Look for instance at all the massive academic gatherings for separate fields of study, like the American Historical Association, Modern Languages Association, and so on. Most, by no means all, tend to gather in big cities in the couple of weeks around Christmas and New Year. The traditional rationale for this was that professors (ie men) could leave their wives safely at home with the kids and the Christmas/holiday presents, and get away to socialize. Today, most of those societies are equally or predominantly female.

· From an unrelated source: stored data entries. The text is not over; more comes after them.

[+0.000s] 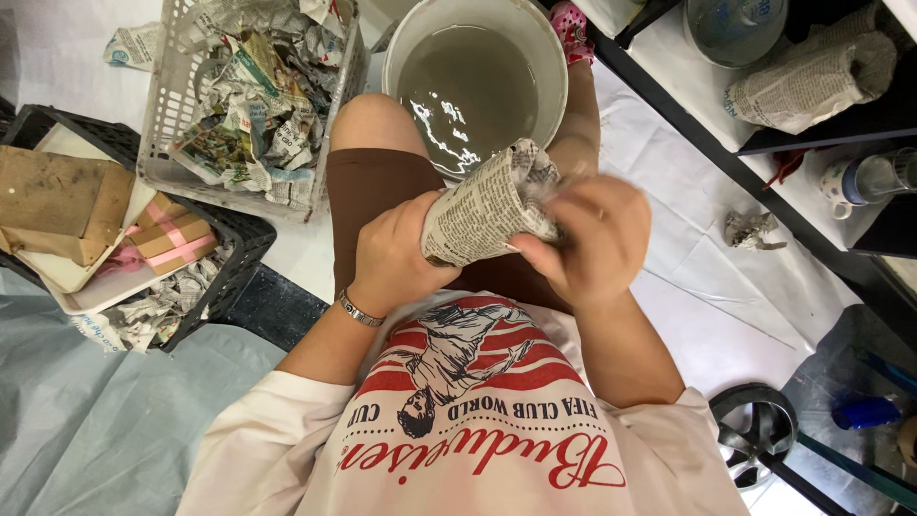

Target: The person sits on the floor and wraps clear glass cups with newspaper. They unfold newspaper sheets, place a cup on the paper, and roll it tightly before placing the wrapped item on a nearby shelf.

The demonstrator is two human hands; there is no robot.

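We look straight down from a head-worn camera at a seated person's lap and two bare hands. Our left hand [390, 256], a metal bracelet [359, 310] at its wrist, has its fingers curled tight around a newspaper-wrapped bundle [485, 208], a stubby cylinder held above the thighs and tilted so its open, crumpled end points up and to the right. Our right hand [594, 237] closes over that crumpled end, fingers bent onto the paper and slightly blurred. Just beyond the bundle, between the knees, a white bucket [552, 57] stands on the floor, holding murky grey water. To the left of the bucket a grey plastic basket [160, 134] is filled with crumpled newspaper scraps [250, 105]. Farther left, a black crate [250, 241] holds a white tray with flat brown cardboard pieces [59, 204] and a small box tied with pink ribbon [174, 237]. At upper right, another newspaper-wrapped bundle [812, 80] lies on a dark shelf [829, 139], near a mug [841, 185]. A small wad of paper [753, 229] lies on the white floor covering [707, 287], well apart from the hands. A black wheel [755, 426] sits at lower right.
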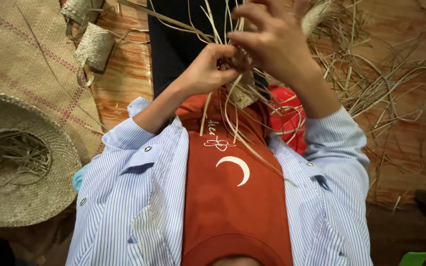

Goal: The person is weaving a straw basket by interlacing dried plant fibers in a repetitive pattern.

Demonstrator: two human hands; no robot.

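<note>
— Where was the woven piece [242, 93]?
— At your chest. Your left hand [205, 71] pinched its straw strips [232, 123]; your right hand [272, 42] curled over them.
— Handling?
— Light, springy, probably brittle; you gripped near the weave.

A: What can't be made out?
B: The small woven piece [241, 93] sits mostly behind the left hand [208, 69] and right hand [272, 39], blurred.
A: Anything cut off?
B: The straw hat [20, 162] runs past the left edge; the right fingertips [257, 6] touch the top edge.
</note>
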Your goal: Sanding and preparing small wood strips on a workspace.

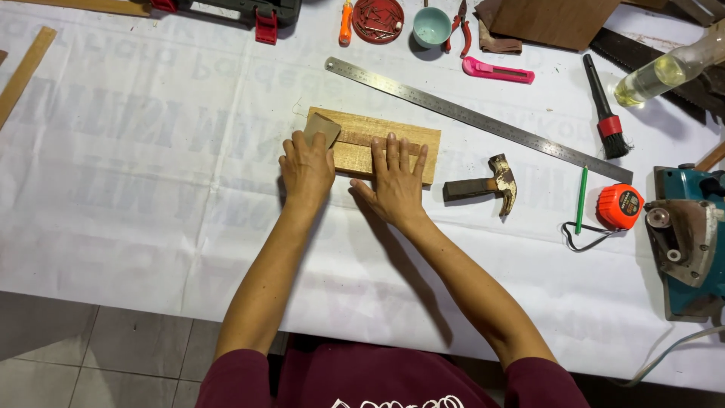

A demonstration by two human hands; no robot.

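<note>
A flat wooden board (393,143) lies on the white table cover (151,189). The left hand (307,168) rests on the board's left end, and its fingers pinch a small brown piece of sandpaper (323,127) against the wood. The right hand (398,181) lies flat on the middle of the board with its fingers spread out, pressing down and gripping nothing.

Just behind the board a long metal ruler (476,118) lies slanted. To the right of the board is a hammer (487,183), then a green pencil (582,198) and an orange tape measure (619,205).

Far behind the board stands a round red dish (377,19) with nails in it. Beside the dish is a small teal cup (431,26); what is inside it cannot be seen. Far right of the board a clear bottle (668,72) lies tilted, holding yellow liquid.
</note>
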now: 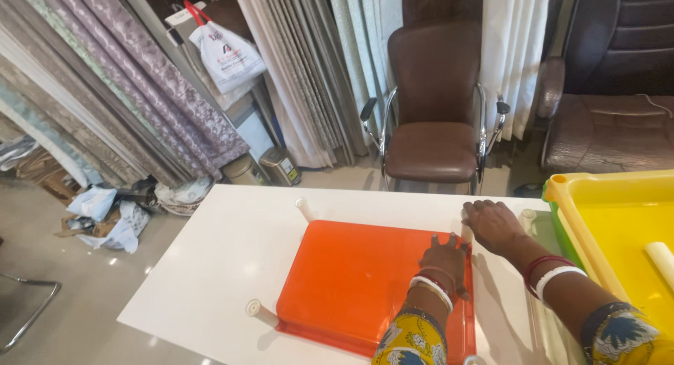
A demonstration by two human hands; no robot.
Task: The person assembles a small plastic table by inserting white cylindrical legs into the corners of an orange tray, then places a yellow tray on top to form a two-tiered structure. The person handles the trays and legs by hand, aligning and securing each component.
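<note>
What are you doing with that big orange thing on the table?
A person leans over a white table with both hands on an upside-down orange tray. The left hand lies flat on the tray's bottom near its far right corner. The right hand rests by that corner, fingers on the tabletop. White legs poke out from under the tray's corners. A yellow tray sits to the right, and a brown chair stands behind the table.

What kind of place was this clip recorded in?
Probably a curtain or furnishing-fabric shop: long hanging patterned curtain lengths line the wall, more pale pleated drapes hang behind a brown padded chrome-armed visitor chair, and a white counter-like table stands in front.
</note>
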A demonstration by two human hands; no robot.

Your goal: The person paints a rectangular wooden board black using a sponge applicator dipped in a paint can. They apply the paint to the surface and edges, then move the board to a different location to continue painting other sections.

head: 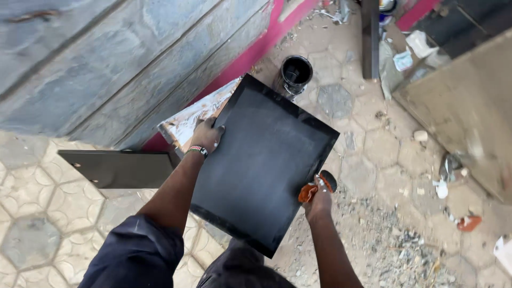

The implications of all this for churches are obvious enough. People no longer have the natural tendency they once did to seek out community, to find groups to which they could belong. If they do join, the constraints on the time they can devote are limited.
Don’t assume that people can easily be assembled for anything whatever in midweek, when families have multiple commitments for their children. Don’t assume that the women of the parish or community can be persuaded to bake pies and specialties for a fund-raiser: they likely don’t have time, because they are working hard in multiple settings. Frankly, don’t assume anything that draws on the time and commitment of young adults. The more church activities attract the participation of older people, the less comfortable the young feel in that setting, making them even less attracted to join and participate.
Factor into that declining family size and falling fertility rates. With fewer children, there is less incentive to seek out groups of other families, to share play time and go on outings together. The children that are born often arrive when couples are much later along in life, say in their thirties, and deeply engaged in careers.
When I first read Lawrence’s article, I thought, jokingly, my, it’s like she’s describing a mainline religious denomination! And then I realized, no, that’s not a joke, she really is describing another related part of the same phenomenon.
I’m sure there are lots of other implications here, but those are some initial thoughts.